Oddly, I think I was the only foreigner in the hall (the concert hall of a music middle school not far from my office). They also performed only about half of the advertised program (no, I did not leave at intermission, they handed out revised programs which contained half of the works from the first half of the advertised program and half from the second, all over in a bit more than an hour). In all, compared to the Austrian Embassy’s hype, this experience was a bit of a let down. The musicians had no special quality, although hearing reasonable live music in Tirana added something.
The concert opened with Haydn’s Gypsy Trio, which got its name from the themes used in the third movement. It took until that movement for the musicians to fully warm up. Then followed an aria from Mozart’s Figaro, sung in Germanic Italian by the soprano Petra Halper-König. The trio’s violinist, Serkan Gürkan, then performed one of his own compositions, “Mein Wien,” accompanied by the pianist Ilse Schumann – a work which started and ended with music reminiscent of a melancholy rain and danced around a little in the middle section, so I suppose indeed the composer’s impression of Vienna. Cellist Irene Frank then returned to join Gürkan and Schumann for the first movement of Mendelssohn’s Piano Trio #1, a much more robust work that allowed the musicians to fill the hall with sound. This Mendelssohn piece was certainly the highlight of the evening.

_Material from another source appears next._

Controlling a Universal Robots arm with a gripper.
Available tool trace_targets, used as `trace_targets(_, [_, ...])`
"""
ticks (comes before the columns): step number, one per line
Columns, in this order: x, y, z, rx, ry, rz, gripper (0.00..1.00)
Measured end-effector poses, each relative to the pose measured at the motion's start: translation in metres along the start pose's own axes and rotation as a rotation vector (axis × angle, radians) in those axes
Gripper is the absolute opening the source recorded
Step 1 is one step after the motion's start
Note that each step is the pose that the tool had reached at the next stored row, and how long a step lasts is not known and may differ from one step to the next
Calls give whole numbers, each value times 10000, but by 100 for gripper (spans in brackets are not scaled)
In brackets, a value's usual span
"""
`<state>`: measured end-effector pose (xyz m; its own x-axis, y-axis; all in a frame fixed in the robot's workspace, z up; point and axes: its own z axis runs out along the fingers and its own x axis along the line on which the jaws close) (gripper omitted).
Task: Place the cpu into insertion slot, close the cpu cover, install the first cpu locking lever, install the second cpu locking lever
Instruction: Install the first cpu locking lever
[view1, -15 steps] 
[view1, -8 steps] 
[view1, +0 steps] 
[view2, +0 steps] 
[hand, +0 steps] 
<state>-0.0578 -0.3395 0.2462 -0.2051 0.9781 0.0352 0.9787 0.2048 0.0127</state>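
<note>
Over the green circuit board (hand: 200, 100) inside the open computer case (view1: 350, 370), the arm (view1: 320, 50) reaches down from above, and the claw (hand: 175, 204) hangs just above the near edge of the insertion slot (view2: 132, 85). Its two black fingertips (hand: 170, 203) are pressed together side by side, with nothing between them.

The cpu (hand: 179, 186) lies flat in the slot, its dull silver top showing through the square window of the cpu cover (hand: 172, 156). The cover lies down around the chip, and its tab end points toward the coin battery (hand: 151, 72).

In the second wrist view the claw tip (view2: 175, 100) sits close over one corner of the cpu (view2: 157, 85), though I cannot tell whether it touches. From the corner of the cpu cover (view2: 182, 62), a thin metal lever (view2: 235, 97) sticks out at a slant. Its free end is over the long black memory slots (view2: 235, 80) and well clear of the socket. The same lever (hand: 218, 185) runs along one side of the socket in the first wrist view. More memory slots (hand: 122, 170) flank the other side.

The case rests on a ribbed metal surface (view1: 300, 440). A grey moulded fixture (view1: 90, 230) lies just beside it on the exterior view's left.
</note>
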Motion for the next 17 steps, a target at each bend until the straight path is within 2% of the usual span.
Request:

A selection of other Austrian pieces were supposed to round out the concert’s first half, but vanished from the program. The original second half of the program was to contain a selection of Viennese dance and operetta music arranged for trio (with soprano, as necessary). In the end, only five works remained: Ferenc Lehar’s Gold and Silver Waltz, an operetta aria by Robert Stolz (“Spiel auf deiner Geige” from Venus in Seide), the Tritsch-Tratsch Polka and Blue Danube Waltz by Johann Strauß the son, and as an encore the Radetzky March by Johann Strauß the father. These works were performed altogether too quickly. I suppose the sonorities do not work as well with only a trio performing, so these arrangements probably work either as background music or for actual dancing at an event but less so for a concert performance, and performing at speed at least cuts out the opportunities for thin sonorities in these arrangements. The waltzes would have been fast enough, but someone might have died trying to keep up dancing to that polka. As for the march, we clapped and left.
Raitio, Schumann, Sibelius
Although not well-known, the Lahti Symphony Orchestra is a fine ensemble, always worth marking in the calendar when it comes on tour, and especially to perform Sibelius.
Tonight it arrived for a two-day visit in the Musikverein, under Jukka-Pekka Saraste. It opened with The Swans by Väinö Raitio, an eccentric early-20th century Finnish composer (actually, I think all Finnish composers are eccentric) – definitely glad I heard it and would go hear more music by him if I ever see it performed.
This was followed by Schumann‘s piano concerto, a piece I have not heard live since I played first trumpet in my high school orchestra. But there is a good reason I haven’t gone to hear this piece live: despite a promising melodic first half of the first movement, it is an interminably dull work. Not even a good performance can rescue this truly boring concerto (and this was indeed a good performance, with a Hungarian pianist, Dezsö Ránki, as soloist).
After the intermission, the orchestra performed the Lemminkäinen Suite by Sibelius, a work I am very fond of (and not performed often enough), and a fine performance at that. The opportunity to hear something by Raitio and to hear Lemminkäinen are the reasons I suffered through the Schumann concerto, and were worth the suffering. (Sibelius’ Valse Triste was the encore.)